AA – Ainda há quem pense que o empregado afastado está se aproveitando da situação para não trabalhar. Aqui na Secretaria de Saúde do sindicato até recomendamos que, na semana da perícia, o bancário não vá à praia, nem se apresente para o exame bem-vestido. Muita gente acha que o trabalhador afastado tem que ficar em casa, sem fazer nada, que não pode ter outras atividades porque está licenciado do trabalho.

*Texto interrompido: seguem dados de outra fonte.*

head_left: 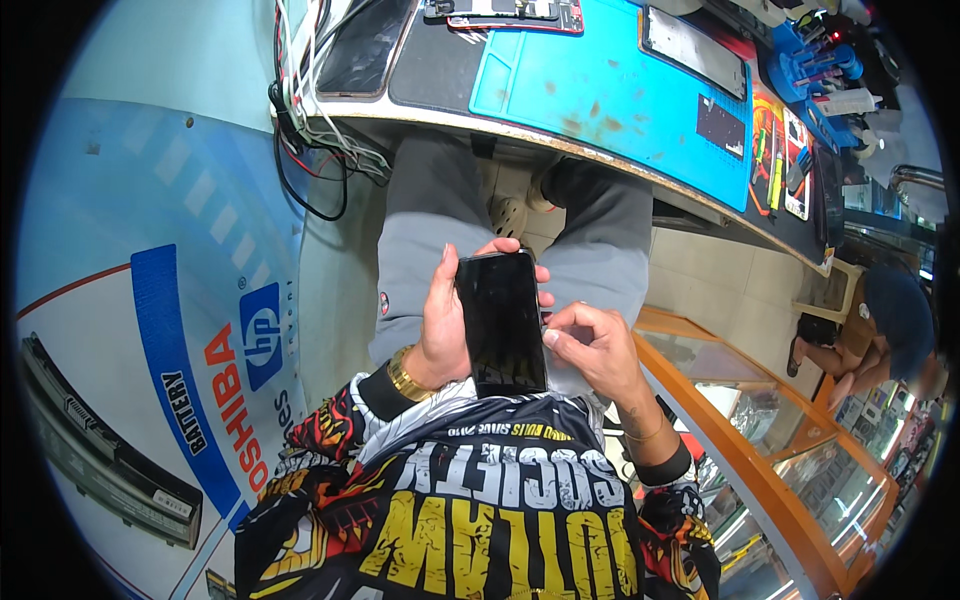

Mas isso acaba sendo pior, porque, além da LER, esta inatividade pode agravar o quadro de saúde deste trabalhador, porque também é uma situação que acaba acarretando problemas psicológicos.
UI – O bancário pode apresentar estes transtornos mesmo antes de voltar ao trabalho?
AA – O trabalhador que fica afastado, além de não ser bem visto pelas pessoas à sua volta, acaba se sentindo inútil, e ainda sofre com o medo constante de ser demitido. Por isso é tão grande o número de empregados que omitem as doenças nos exames periódicos. Mas é importante que façam constar dos laudos todas as doenças, para que estejam amparados no caso de precisarem se afastar do trabalho para tratamento e que recebam o benefício acidentário, que dá maiores garantias no momento do retorno ao trabalho.
UI – Além do esforço repetitivo em si e do mobiliário inadequado, há algum outro fator que contribui para o desenvolvimento da LER?
AA – A exigência por produtividade cada vez maior e a intensificação do ritmo de trabalho são fatores muito importantes. Por exemplo, os teclados são cada vez mais macios, para favorecer a produtividade, e a pressão pelo cumprimento de metas acaba fazendo o trabalhador tensionar as articulações enquanto trabalha. Trabalhando mais rápido e sob tensão constante, o trabalhador acaba exposto a um risco maior de desenvolver as lesões.